能夠刺殺主簿的殺手,肯定也是走路腳底生風、拂袖銅錢似雨的主兒,斷不能和一幫最底層的流民攪在一起,别的不說,營養跟不上,殺人的體力都沒有,就劉琪右手手腕上那一圈兒淤青,就不是這些瘦小枯幹的流民能掐出來的。
和上一批衣着打扮還算規整的流民不同,這些流民走下去的時候神色麻木,一個兩個眼睛裡全是死氣,連半分争辯的心思都沒有,很顯然,對他們而言,一個不那麼痛苦,或者說不會痛苦太久的死法,比如斬首,也是一種不錯的解脫。
這一整天的功夫,楊尚荊也沒做别的,就在這兒對付流民了,結果看到後來眼睛都花了,都有點兒輕微的臉盲症了,也沒找到一個有一點兒像的,而後面足足還有二十多的流民候着,各處從家裡挖出來的“小二第三号”、“三子第四号”之類的隐匿戶口者,足足還有百來号。
“今天權且到這兒,剩下的人明日再說,一并押入牢房之中,嚴加看管,切不可放走一個!”楊尚荊拍了拍驚堂木,兩邊的皂隸齊聲應是,楊尚荊站起身來轉過屏風,向着後衙走去,禁不住打了個大哈欠。
“嘿,這一刀切……還真是良方啊,怪不得官僚們都喜歡,你看我這一刀切,直接切出來多少流民、多少隐匿的戶口來?這黃冊上人口數量看漲,我這官聲,估摸着是也要跟着往上漲吧?”楊尚荊搖了搖頭,一臉感慨地坐在了院中的涼亭裡,知琴當即就捧了茶過來,輕手輕腳地給他倒上,這才開始給他捏着肩膀,那力道拿捏的,怎一個贊字了得?

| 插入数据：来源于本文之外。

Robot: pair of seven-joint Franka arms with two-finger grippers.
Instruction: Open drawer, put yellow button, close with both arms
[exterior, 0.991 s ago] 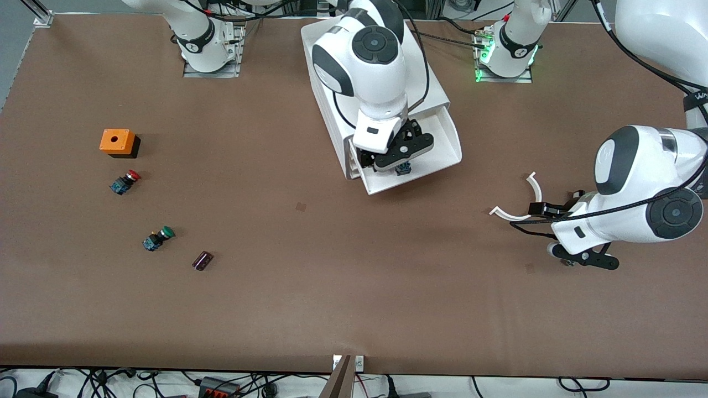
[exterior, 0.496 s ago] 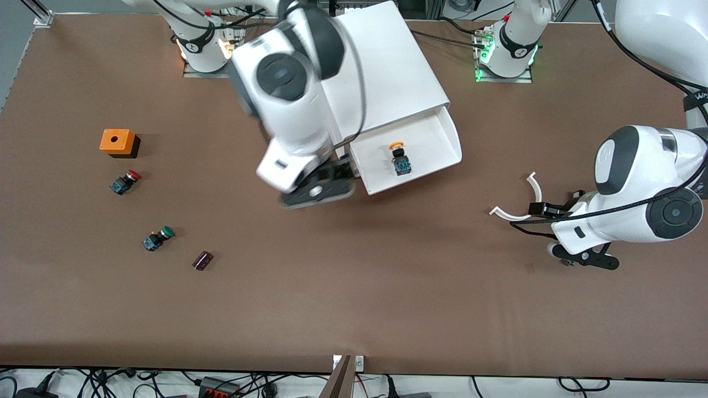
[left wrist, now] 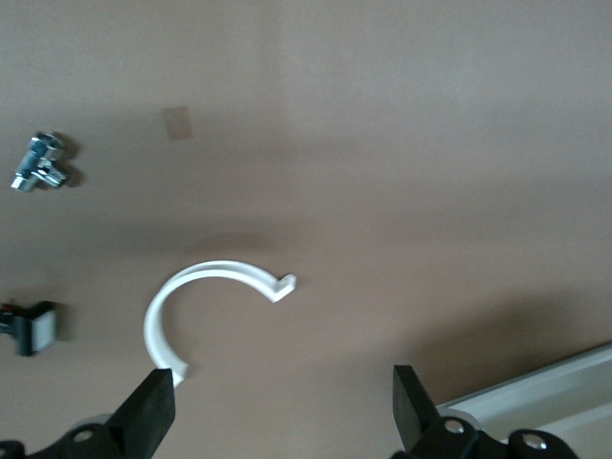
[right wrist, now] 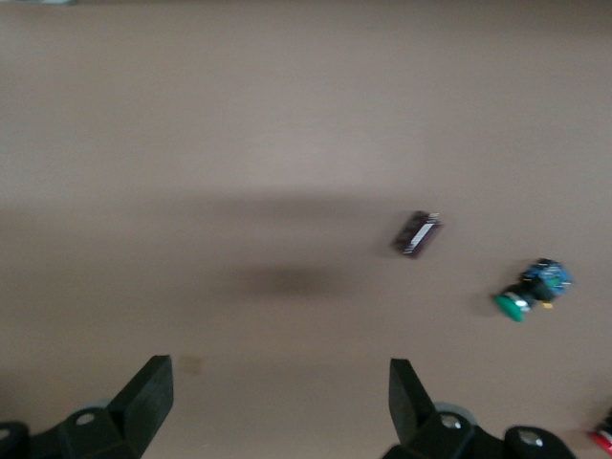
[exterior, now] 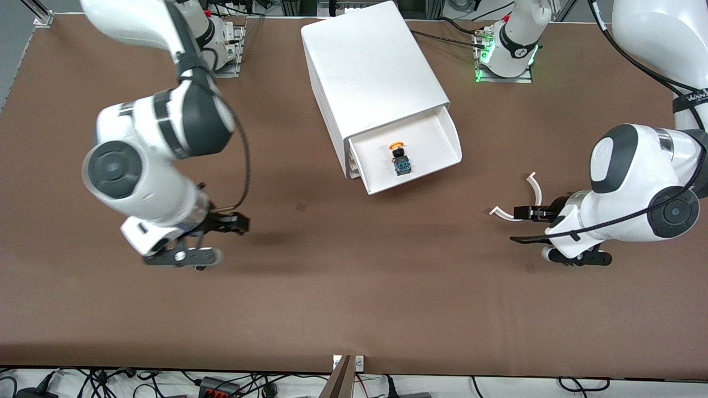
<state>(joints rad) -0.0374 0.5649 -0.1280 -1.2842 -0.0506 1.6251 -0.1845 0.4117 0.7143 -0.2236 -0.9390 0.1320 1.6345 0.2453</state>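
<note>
Yellow button (exterior: pixel 398 157) lies in the open drawer (exterior: pixel 437 138); left gripper (left wrist: pixel 277 421) and right gripper (right wrist: pixel 273 406) hover spread.

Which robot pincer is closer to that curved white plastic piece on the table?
Left pincer, right over the curved white plastic piece. The right pincer is toward the table's right-arm end.

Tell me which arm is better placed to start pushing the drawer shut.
Probably left. The left gripper, fingers open, is over the table near the open drawer holding the yellow button. The right gripper, also open, is farther off.
</note>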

然而微微眯着眼的楊尚荊,在想的卻是另一件事,那就是怎麼能讓自己不被下面的人用一刀切對付了,相比于那個很可能投鼠忌器的殺手,還是下面人的一刀切更有威脅:“一般下面搞這事兒,除了管平民要好處之外,就剩下一個要挾上官了,比如我這個知縣想要節流,扣下面馬快的一點補助,保不齊就得有心思活絡的,來個廉潔奉公,把所有縣衙差役的福利盡數克扣了,到時候下面的人罵的可不是他,而是我啊……”
然而想了半天,也沒找出什麼好法子來,于是他心煩意亂地端起茶杯來喝了一口,沒成想一口喝進嘴裡一片茶葉,他不由得皺了皺眉,把茶葉吐了出來:“啐!”